Introduction

Most assembly tutorials focus on how to write assembly programs from scratch, often detailing how to call into the C runtime or Windows APIs. We have long since passed the time when it made sense to write software completely in assembly. Many programs spend more than 99% of their time running less than 1% of the code. It is that 1% of the code that should be a candidate for assembly. Your time is too valuable to write the other 99% in assembly as well.
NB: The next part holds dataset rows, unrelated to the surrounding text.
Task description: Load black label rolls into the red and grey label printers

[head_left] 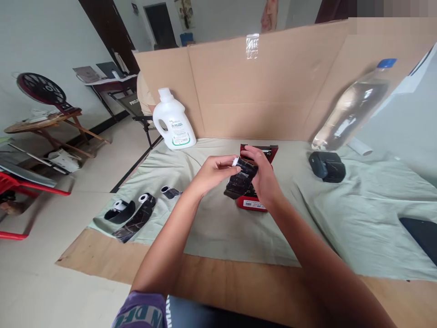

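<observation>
Between my two hands is a roll of black marble-patterned film [240, 181] on a white core, with a loose end hanging down toward the cloth. The fingers and thumb of my left hand [216, 172] pinch it at the white core end. My right hand [262, 178] grips the other end, its fingers curled over the top. Just behind and below the hands lies an open red tool case [251, 203], partly hidden by them. More such rolls lie left of my left arm: a partly unrolled marbled one [138, 218], a black one [120, 212] and a small one [170, 192].
A white detergent jug [175, 120] stands at the back left against a cardboard panel [256, 86]. On the right are a large clear bottle [355, 107] with a blue cap, a black case [327, 166] and a dark flat object [421, 234]. Behind the panel's left edge, a person sits on a chair.
</observation>
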`<state>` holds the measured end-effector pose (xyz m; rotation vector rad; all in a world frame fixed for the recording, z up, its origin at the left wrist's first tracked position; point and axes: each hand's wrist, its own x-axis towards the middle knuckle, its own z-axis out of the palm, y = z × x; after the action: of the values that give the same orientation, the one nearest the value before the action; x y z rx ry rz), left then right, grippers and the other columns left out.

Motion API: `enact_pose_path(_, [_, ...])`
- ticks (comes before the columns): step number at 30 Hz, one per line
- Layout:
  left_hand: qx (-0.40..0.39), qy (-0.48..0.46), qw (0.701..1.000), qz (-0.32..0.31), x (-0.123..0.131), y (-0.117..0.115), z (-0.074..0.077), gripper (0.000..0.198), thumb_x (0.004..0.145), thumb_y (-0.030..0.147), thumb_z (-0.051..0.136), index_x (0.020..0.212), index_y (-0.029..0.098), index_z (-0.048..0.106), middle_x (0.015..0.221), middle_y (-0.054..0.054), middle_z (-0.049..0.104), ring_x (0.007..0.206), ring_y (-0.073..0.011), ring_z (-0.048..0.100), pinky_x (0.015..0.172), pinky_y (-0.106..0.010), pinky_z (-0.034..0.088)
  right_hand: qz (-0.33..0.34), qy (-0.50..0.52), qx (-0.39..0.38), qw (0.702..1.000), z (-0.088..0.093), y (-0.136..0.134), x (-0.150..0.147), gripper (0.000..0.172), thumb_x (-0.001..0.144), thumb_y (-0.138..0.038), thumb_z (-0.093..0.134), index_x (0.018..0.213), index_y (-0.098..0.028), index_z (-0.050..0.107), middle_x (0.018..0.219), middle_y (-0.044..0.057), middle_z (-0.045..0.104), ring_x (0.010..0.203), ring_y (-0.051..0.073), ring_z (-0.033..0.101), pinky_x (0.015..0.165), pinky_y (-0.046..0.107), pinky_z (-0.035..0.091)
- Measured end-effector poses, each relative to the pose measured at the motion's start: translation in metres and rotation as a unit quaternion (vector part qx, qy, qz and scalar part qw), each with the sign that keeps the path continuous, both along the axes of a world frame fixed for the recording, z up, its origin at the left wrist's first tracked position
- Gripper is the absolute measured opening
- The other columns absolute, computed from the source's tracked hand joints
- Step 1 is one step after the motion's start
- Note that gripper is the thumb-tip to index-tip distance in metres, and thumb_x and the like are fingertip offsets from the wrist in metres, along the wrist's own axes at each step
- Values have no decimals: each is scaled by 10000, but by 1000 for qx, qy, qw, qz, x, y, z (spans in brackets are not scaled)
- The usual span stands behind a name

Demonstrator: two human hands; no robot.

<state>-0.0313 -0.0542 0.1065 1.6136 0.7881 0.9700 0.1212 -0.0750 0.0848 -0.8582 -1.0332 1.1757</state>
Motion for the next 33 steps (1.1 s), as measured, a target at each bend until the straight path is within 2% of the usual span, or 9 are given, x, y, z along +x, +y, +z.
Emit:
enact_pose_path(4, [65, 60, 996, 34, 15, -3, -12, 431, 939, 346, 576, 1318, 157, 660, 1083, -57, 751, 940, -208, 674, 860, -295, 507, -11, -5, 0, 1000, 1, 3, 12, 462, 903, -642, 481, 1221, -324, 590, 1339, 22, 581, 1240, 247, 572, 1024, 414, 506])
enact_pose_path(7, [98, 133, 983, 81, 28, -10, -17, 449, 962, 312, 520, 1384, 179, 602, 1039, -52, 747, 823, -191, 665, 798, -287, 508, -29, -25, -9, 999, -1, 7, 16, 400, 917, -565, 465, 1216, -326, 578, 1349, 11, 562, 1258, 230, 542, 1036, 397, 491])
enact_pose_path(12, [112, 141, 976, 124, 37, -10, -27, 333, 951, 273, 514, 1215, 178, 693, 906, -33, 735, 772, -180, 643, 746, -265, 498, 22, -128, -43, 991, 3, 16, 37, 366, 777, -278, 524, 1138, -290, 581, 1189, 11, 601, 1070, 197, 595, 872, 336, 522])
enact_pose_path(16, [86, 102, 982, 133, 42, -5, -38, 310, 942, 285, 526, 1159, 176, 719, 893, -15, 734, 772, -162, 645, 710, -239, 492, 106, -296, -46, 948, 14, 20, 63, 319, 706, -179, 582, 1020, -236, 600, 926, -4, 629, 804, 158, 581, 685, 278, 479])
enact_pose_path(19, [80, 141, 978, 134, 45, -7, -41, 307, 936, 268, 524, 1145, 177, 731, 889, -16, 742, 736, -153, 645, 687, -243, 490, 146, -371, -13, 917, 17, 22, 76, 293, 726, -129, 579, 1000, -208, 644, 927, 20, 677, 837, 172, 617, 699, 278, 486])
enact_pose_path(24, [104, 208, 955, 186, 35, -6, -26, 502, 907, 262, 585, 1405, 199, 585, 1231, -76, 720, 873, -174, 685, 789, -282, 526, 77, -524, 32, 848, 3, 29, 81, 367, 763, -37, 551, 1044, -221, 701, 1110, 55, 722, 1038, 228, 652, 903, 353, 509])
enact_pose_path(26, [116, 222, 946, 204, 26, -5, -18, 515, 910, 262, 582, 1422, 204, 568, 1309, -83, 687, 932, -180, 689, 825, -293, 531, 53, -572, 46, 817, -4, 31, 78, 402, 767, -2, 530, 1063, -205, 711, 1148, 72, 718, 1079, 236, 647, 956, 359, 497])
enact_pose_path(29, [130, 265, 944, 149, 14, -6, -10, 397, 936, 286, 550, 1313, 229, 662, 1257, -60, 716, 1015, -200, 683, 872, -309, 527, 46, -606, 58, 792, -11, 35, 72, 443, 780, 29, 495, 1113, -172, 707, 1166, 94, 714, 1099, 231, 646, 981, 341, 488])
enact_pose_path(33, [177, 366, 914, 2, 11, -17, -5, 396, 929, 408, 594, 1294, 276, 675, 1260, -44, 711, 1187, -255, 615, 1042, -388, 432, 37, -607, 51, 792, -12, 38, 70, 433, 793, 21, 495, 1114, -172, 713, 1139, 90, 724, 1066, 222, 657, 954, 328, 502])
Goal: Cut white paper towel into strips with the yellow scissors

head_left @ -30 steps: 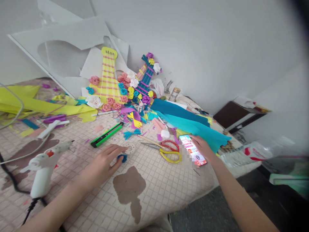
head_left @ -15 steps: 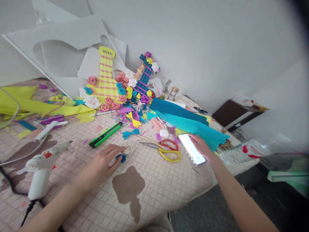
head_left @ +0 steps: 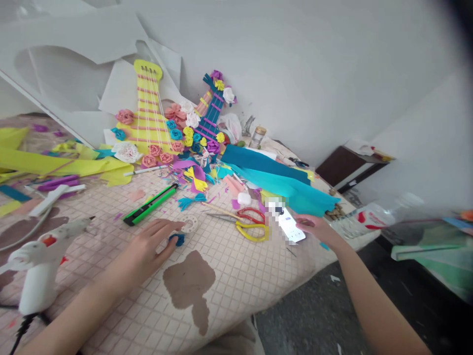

With that background in mind, this brief tutorial focuses on how to call out to x64 assembly routines from Visual C++. It assumes that you already have a x64 project and are looking to replace one or more functions with assembly versions. It is geared towards someone that might have already written x86 inline assembly in Visual C++ as Microsoft has discontinued support for inline assembly in x64.

x64 Assembly overview

This section is a quick overview of the differences between x86 and x64.

x64 registers

x64 provides new registers:

8 general purpose registers: r8 - r15
8 128-bit XMM registers: xmm8 - xmm16.

In addition, the existing registers from the x86 architecture, rax, rbx, rcx, rdx, rsi, rdi, rbp, rsp and rip have been extended from 32 to 64 bits. The 64 bit form has a "r" prefix. Old registers can still be accessed in their smaller bit ranges, for instance:

Bits	64	32	16	8	8
Name	rax	eax	ax	ah	al

The new registers can be accessed like this:

Bits	64	32	16	8 low
Name	r8	r8d	r8w	r8b

Applications can still use segments registers as base for addressing, but the 64-bit mode only recognizes 3 registers, cs, fs and gs. In addition, only fs and gs can be used for base address calculations.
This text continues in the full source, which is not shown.